- _Assignment_: Quote word for word the lines below, beginning with the first and ending with the one that has "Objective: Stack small". Drop the pictures.

- _Raw data_:
*** Block opens ***

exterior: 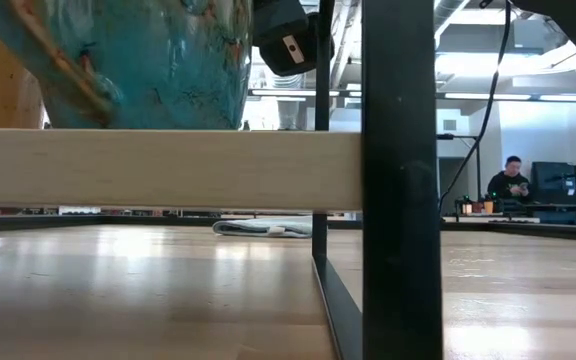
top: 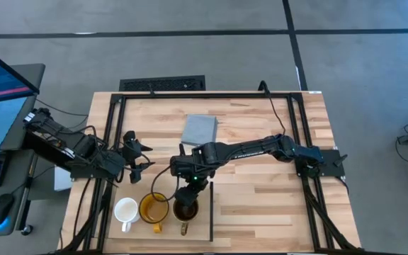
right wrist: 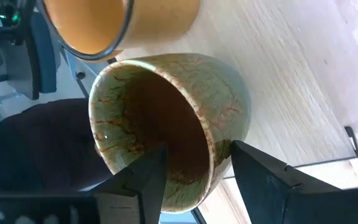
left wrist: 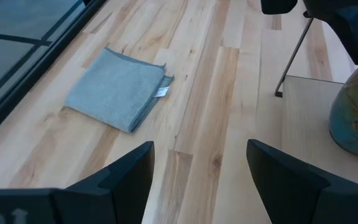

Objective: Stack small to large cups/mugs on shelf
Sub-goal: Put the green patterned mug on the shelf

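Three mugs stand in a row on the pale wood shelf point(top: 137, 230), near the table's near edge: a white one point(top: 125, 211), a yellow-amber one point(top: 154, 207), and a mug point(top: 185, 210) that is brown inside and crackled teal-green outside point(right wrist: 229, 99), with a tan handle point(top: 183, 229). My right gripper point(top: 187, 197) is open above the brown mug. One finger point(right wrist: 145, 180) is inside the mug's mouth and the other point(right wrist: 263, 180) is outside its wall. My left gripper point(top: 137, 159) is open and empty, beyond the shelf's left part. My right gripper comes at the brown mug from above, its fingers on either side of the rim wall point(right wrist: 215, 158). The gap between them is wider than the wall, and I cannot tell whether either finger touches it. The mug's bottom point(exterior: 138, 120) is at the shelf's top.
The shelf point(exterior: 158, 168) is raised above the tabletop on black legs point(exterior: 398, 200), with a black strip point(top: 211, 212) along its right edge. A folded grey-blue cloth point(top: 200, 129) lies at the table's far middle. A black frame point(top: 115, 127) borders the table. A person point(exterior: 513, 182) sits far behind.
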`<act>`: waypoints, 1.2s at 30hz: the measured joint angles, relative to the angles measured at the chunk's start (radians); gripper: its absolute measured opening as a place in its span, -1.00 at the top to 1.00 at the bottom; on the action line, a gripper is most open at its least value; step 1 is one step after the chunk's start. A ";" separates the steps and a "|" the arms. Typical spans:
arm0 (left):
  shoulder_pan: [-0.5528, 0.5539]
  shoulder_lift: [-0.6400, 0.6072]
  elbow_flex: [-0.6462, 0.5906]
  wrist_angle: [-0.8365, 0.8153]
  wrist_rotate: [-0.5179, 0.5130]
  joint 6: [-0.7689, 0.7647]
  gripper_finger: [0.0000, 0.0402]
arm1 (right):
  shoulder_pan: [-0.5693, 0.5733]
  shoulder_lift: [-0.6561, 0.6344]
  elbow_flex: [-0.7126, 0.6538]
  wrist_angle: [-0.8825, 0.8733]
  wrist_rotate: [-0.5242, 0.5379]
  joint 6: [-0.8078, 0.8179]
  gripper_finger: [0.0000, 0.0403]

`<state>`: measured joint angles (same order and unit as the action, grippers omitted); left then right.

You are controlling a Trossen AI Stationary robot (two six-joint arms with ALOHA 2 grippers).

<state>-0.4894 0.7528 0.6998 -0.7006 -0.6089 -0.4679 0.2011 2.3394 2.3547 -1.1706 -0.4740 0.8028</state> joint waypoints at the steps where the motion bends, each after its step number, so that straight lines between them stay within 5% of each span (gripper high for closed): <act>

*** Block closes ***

- _Task response_:
exterior: 
top: 
right wrist: 
left wrist: 

Objective: Stack small to large cups/mugs on shelf

No additional output is required for this exercise.